Parmalat bleeds small investors

Like tens of thousands of Italians, Walter Toffoletto bought Parmalat bonds thinking that Italy’s largest food group would be a rock-solid investment for the future.

Parmalat was a blue-chip stock until the scandal broke

Now, he’s all regrets.

   

“I am one of those robbed by Parmalat,” the 51-year-old office worker said on Friday in Italy‘s financial capital Milan, ruing his $18,660 investment in the global food group.

   

Angry, frustrated and bewildered, Italians say a multi-billion dollar scandal at the company has hurt thousands of ordinary people and underscores the need for deep reforms to prevent a costly and embarrassing repeat.

 

Disastrous

   

Parmalat, a household name in Italy, filed for bankruptcy protection on Wednesday, five days after unveiling a hole in its accounts that investigators say could exceed $12 billion.

   

Public prosecutors are investigating possible fraud, false accounting and market rigging at Italy‘s eighth-biggest industrial group, with some 20 people including Parmalat founder and former CEO Calisto Tanzi named in the probe.

 

“It’s a disaster,” said Elma Ravizza, a 27-year-old office worker strolling through central Milan with her one-year-old daughter.

   

“It has hit a lot of small investors, normal people.
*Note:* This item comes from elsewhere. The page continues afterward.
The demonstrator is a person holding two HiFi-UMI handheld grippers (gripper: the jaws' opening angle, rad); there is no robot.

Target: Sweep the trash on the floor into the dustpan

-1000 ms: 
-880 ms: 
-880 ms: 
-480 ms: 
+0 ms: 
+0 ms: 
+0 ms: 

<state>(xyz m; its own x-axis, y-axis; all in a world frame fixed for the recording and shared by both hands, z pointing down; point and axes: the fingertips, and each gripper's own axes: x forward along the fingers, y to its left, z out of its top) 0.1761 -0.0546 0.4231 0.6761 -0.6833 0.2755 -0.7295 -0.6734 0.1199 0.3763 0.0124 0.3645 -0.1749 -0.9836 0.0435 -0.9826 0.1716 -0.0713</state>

No one expected it. Everyone knew and trusted Parmalat, and now they have to suffer.”

 

“It has hit a lot of small investors, normal people. No one expected it”

Elma Ravizza,
office worker, Milan

Italian newspapers have reported that 70,000 to 90,000 small investors own Parmalat stocks and bonds.

   

Parmalat’s plight, the most spectacular corporate crisis in Italy since the Ferruzzi conglomerate sank in the early 1990s under $20 billion of debt, sent shockwaves through the nation’s biggest banks.

 

Pessimistic

   

A blue-chip stock until the scandal broke, Parmalat has since seen its market capitalisation shrink virtually to nothing from $2.23 billion. Its bonds were recently traded at one-fifth their face value.

   

“At this point, I am very pessimistic that I’m going to get anything back,” Toffoletto said. “Only if Parmalat survives with these new people in charge could there be any hope.”

   

On wednesday the government appointed veteran corporate rescue expert Enrico Bondi as Parmalat’s commissioner, charged with saving the business within two years under a specially enacted scheme for protection from creditors.

  

Just 10 days earlier he had been brought in as Parmalat’s chief executive officer.

 

Parmalat, one of the world’s biggest producers of long-life milk and the number-three cookie maker in the United States, boasts a variety of brands around the globe including Santal drinks and Beatrice dairy products.